Travelers standing in long queue at TSA security checkpoint showing efficient network and application infrastructure

How Organizations Can Benefit From Thinking About Their Critical Application Infrastructure Like a TSA Security Line

In any modern, digital-centric organization, application and network infrastructure must work together to provide an application experience that is both fast and secure. Compromising on either means organizations simply can’t work with optimal efficiency, and in the worst-case scenarios, poorly performing application infrastructure can impact everything from user experience and customer satisfaction to cybersecurity.

Think of it this way: delivering a secure and efficient process that addresses the needs of each stakeholder group–from administrators to users–is akin to that seen in an effective Transportation Security Administration (TSA) line.
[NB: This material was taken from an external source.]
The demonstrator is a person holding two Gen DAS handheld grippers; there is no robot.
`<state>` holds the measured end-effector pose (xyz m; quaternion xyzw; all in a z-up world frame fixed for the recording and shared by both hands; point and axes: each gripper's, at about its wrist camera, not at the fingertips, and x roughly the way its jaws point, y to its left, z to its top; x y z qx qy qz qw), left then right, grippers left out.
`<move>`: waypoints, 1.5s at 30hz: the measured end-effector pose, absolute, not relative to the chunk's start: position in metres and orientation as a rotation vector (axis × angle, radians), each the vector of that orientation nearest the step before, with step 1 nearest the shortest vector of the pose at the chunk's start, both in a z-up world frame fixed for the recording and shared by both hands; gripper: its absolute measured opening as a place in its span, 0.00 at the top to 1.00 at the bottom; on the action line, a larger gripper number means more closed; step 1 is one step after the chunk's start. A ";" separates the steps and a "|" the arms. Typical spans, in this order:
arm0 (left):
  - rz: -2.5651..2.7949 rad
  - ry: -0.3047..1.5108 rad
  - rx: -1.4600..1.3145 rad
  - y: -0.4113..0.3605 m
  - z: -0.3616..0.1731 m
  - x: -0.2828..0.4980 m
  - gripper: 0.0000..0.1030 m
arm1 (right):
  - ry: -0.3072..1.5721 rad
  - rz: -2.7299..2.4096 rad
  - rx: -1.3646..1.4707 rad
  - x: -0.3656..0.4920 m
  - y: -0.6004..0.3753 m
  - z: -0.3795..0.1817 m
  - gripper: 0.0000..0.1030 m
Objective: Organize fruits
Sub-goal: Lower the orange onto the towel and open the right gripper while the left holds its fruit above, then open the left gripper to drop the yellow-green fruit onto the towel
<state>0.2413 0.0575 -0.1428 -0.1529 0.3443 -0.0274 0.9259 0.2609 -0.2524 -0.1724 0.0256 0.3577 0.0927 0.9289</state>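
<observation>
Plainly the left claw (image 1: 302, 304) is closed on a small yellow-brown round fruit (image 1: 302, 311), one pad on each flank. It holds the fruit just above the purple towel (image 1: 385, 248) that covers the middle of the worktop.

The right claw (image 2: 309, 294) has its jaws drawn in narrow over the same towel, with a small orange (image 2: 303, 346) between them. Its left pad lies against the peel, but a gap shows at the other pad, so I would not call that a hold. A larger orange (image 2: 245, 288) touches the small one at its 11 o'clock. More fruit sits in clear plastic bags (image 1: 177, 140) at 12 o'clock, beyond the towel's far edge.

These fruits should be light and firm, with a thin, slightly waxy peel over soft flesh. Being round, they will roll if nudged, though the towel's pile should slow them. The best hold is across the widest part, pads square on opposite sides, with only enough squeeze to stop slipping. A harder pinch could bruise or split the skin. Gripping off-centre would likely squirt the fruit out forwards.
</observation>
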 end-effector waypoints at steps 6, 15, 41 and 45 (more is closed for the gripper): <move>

From security and efficiency to performance, modern network and application infrastructure challenges are analogous to the methods employed by the TSA, and by extension, the good and bad experiences of travelers everywhere.

As the TSA themselves explain, their security screening processes are a “layered approach” designed to “prevent prohibited items and other threats to transportation security from entering the sterile area of the airport.” Get this right in both transport and technology scenarios, and every stakeholder can meet their objectives. Get it wrong, however, and the possibility for disruption, inefficiency and additional expense is never far away.

Optimizing crucial processes

Let’s consider a fairly typical TSA process. As each passenger moves down the line towards security, they have several booths in front of them and need – ideally – to get into the correct queue. If someone gets to the front and doesn’t have their passport or ticket, they can’t get through to the main security area because they lack proper authentication. Similarly, if the airport is very busy and perhaps doesn’t have sufficient resources, the result is the same – reduced performance and a bad user experience.

In application infrastructure and security terms, this is similar to the role played by load balancing, which should provide high performance and secure delivery of application workloads from a wide range of vendors in multiple sectors. Effective load balancers divide work requests and traffic amongst resources on real or virtual servers in a network. They employ algorithms and intelligent network monitoring technologies to deliver continuous health checks on servers, the aim being that no server on the network is overloaded beyond its capacity with work requests. Instead, servers receive equal, balanced work allocations, despite the fact that not all are created equal.

In both TSA and IT infrastructure scenarios, this stage of their respective processes brings various important components together for monitoring and checking. All these activities must be coordinated, or else the experience will be slow and inefficient. In today’s busy airports, for instance, everything from implementing the most crucial security rules to the efficiency of baggage and passenger checks plays a role. Experienced, highly trained staff are present to ensure the relevant ‘algorithms’ are followed to ensure efficiency and security.

Comparing this to tech infrastructure, today’s most effective IT infrastructure monitoring software solutions look at objects and devices in the network and report if there’s a problem. They tell IT staff about the status of everything connected to the network, monitoring a wide range of crucial factors, such as whether a service is on or off, or if the software on a particular server needs to be updated.

People in the airport are analogous to network traffic – they bring different types and sizes of bags, each with its own contents and potential risk factors. Network traffic monitoring solutions tell IT staff what’s going right and what’s going wrong as the flow of data moves through key stages of the overall process. In both circumstances, the objective is to optimize flow, which should be as fast, smooth and efficient as possible.

Improved network security through fast detection and response

For IT networks, the business benefit lies in finding and fixing problems fast. By providing teams with an instant view of what’s up and what’s down in all their environments (in the cloud, hybrid cloud, or on-premises), they can always maintain visibility and understand the status of network devices, systems and applications. For their counterparts in today’s airports, the TSA process utilizes its own ‘layered approach’ to get as many people as possible onto their flights, but as securely as possible based on an understanding of how each step in the process is performing.

Delivering a secure and efficient process that addresses the needs of each stakeholder group–from administrators to users–is akin to that seen in an effective TSA line with layered #security screening processes. #respectdataClick to Tweet

Whether the focus is on tech-centric application experience or real-world situations, organizations everywhere must balance the expectations, overall experience, and requirements of their stakeholder groups against the need to ensure highly effective security. Putting the right people, processes, and technologies in place can have a transformative impact on the ability of organizations to deliver an exceptional application experience in an era where performance has never been more important.